DIRECTIONS —
Starting with the line that contains "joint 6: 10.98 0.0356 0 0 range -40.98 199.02" and stopping after the line that contains "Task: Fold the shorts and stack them", return each line below exactly as written, with no others.

*** Opening THE INPUT ***

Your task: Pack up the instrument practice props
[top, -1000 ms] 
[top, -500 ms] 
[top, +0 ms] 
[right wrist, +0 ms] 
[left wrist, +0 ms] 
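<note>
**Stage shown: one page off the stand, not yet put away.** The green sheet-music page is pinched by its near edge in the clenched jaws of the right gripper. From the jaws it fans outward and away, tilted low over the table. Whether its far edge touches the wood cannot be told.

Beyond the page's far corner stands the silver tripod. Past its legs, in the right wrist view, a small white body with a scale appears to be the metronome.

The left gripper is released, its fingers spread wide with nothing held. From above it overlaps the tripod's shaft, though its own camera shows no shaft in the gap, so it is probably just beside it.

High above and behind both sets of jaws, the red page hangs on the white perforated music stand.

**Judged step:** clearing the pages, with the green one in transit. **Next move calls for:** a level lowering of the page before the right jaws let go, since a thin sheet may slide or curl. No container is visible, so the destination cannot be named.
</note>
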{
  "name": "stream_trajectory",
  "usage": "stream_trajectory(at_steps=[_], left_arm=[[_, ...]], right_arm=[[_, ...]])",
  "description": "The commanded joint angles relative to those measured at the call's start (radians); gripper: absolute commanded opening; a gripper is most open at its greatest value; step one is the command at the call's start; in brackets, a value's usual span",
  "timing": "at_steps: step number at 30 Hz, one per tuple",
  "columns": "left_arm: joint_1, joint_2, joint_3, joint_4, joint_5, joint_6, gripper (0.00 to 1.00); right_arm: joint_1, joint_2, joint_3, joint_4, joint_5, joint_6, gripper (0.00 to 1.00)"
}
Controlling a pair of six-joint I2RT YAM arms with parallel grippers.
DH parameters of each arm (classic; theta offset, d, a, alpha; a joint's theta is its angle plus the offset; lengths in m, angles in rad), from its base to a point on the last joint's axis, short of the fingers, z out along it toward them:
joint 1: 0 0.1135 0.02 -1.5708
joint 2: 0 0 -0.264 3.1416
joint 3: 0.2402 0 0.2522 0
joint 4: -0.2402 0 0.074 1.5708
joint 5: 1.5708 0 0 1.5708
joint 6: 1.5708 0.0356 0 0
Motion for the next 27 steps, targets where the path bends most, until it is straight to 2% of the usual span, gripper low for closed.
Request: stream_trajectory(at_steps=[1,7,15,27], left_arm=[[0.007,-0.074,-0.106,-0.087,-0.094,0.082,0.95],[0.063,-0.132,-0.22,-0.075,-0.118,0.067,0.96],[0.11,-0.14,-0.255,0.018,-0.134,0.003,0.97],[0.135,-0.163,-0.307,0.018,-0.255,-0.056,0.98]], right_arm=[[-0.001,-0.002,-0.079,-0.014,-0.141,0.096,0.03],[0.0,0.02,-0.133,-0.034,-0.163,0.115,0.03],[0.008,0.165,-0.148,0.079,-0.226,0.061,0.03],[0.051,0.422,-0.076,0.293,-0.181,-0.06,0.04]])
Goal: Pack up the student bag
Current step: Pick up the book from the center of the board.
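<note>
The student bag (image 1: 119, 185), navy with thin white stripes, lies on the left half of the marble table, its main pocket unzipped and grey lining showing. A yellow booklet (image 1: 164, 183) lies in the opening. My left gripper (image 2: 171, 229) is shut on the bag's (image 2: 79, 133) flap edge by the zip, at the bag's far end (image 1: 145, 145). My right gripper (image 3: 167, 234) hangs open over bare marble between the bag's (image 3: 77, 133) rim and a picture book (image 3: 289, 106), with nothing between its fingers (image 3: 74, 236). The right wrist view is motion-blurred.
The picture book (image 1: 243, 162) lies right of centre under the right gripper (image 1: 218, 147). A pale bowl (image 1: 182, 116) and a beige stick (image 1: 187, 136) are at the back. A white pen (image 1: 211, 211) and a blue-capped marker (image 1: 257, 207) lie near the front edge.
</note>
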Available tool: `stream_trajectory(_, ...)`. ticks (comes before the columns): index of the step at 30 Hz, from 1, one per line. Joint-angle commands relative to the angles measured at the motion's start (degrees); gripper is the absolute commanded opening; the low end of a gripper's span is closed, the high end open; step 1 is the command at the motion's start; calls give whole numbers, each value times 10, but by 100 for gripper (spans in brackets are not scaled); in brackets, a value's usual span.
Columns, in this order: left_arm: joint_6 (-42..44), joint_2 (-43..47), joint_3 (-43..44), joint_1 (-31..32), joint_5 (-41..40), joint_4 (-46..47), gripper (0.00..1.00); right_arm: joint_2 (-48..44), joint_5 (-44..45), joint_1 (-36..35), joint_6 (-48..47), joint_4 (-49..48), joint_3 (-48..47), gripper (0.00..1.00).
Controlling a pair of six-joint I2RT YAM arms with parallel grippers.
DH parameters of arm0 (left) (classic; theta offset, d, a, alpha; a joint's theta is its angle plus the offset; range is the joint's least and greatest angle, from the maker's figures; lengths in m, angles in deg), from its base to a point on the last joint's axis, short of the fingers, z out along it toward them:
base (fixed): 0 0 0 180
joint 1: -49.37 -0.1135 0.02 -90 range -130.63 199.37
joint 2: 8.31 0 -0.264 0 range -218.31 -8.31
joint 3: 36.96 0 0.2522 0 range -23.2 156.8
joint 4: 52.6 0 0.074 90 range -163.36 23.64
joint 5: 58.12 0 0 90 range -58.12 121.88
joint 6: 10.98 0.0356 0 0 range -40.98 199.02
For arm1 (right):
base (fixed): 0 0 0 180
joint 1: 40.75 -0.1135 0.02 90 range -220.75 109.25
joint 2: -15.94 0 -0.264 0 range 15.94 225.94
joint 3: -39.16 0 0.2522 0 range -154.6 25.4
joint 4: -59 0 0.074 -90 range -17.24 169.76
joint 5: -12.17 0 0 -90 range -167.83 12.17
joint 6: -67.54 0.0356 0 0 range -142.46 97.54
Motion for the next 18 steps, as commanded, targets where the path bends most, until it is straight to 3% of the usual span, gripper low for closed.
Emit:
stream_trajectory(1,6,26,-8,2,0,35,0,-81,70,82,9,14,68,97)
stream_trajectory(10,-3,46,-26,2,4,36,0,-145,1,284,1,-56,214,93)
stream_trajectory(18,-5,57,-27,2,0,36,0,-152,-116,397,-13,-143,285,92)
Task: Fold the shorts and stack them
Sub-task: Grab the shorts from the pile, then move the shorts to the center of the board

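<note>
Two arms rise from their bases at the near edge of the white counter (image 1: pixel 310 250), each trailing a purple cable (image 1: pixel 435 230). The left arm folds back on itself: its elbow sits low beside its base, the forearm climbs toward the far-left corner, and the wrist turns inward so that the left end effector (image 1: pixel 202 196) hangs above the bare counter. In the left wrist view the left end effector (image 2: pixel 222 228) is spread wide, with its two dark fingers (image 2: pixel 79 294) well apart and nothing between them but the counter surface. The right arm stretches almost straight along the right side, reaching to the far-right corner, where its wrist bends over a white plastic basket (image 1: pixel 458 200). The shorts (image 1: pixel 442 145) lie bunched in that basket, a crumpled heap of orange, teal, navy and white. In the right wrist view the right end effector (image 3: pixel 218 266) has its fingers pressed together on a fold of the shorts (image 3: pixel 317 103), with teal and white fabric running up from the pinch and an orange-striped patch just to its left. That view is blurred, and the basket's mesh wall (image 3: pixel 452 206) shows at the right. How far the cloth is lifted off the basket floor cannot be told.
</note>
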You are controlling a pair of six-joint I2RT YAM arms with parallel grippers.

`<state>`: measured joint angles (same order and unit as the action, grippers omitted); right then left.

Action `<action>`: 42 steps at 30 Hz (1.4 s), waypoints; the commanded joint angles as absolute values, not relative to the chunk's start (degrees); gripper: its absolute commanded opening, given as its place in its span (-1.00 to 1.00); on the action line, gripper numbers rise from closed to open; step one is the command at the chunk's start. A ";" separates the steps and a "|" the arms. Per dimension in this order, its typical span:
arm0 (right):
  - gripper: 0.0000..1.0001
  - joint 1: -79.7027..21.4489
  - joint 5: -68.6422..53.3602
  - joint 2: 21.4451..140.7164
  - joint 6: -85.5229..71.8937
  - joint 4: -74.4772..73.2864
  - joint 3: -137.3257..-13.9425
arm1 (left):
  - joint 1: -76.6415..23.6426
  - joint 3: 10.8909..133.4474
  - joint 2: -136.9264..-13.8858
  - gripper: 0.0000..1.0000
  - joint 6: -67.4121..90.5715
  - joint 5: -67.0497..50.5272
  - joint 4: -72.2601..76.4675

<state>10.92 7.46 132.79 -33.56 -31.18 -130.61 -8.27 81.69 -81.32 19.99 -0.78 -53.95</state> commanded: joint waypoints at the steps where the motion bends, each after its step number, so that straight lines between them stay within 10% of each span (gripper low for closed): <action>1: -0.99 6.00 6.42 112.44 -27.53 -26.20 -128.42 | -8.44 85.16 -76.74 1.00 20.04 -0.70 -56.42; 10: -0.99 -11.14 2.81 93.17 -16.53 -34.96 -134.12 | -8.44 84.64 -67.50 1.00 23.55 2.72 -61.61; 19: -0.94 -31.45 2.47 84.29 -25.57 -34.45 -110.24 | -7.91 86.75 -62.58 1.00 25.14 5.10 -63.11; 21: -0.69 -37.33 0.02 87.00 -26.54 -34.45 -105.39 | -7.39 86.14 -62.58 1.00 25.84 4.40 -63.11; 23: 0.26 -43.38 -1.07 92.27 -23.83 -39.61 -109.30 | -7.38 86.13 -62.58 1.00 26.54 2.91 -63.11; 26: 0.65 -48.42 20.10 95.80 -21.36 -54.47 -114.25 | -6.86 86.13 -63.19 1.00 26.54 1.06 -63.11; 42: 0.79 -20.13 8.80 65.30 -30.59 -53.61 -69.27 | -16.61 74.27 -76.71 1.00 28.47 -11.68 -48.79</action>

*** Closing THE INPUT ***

WORKED SOLUTION —
joint 6: 10.98 0.0356 0 0 range -40.98 199.02
For arm1 (right):
base (fixed): 0 0 0 180
joint 1: 40.75 -0.1135 0.02 90 range -220.75 109.25
joint 2: -15.94 0 -0.264 0 range 15.94 225.94
joint 3: -39.16 0 0.2522 0 range -154.6 25.4
joint 4: -59 0 0.074 -90 range -17.24 169.76
joint 5: -12.17 0 0 -90 range -167.83 12.17
joint 6: -67.54 0.0356 0 0 range -142.46 97.54
Motion for the next 18 steps, as commanded, targets where the path bends most, until it is straight to 3% of the usual span, gripper low for closed.
Emit:
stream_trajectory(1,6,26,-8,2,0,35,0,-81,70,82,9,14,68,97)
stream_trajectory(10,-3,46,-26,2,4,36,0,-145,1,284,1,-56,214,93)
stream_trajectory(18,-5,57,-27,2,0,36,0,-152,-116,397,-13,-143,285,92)
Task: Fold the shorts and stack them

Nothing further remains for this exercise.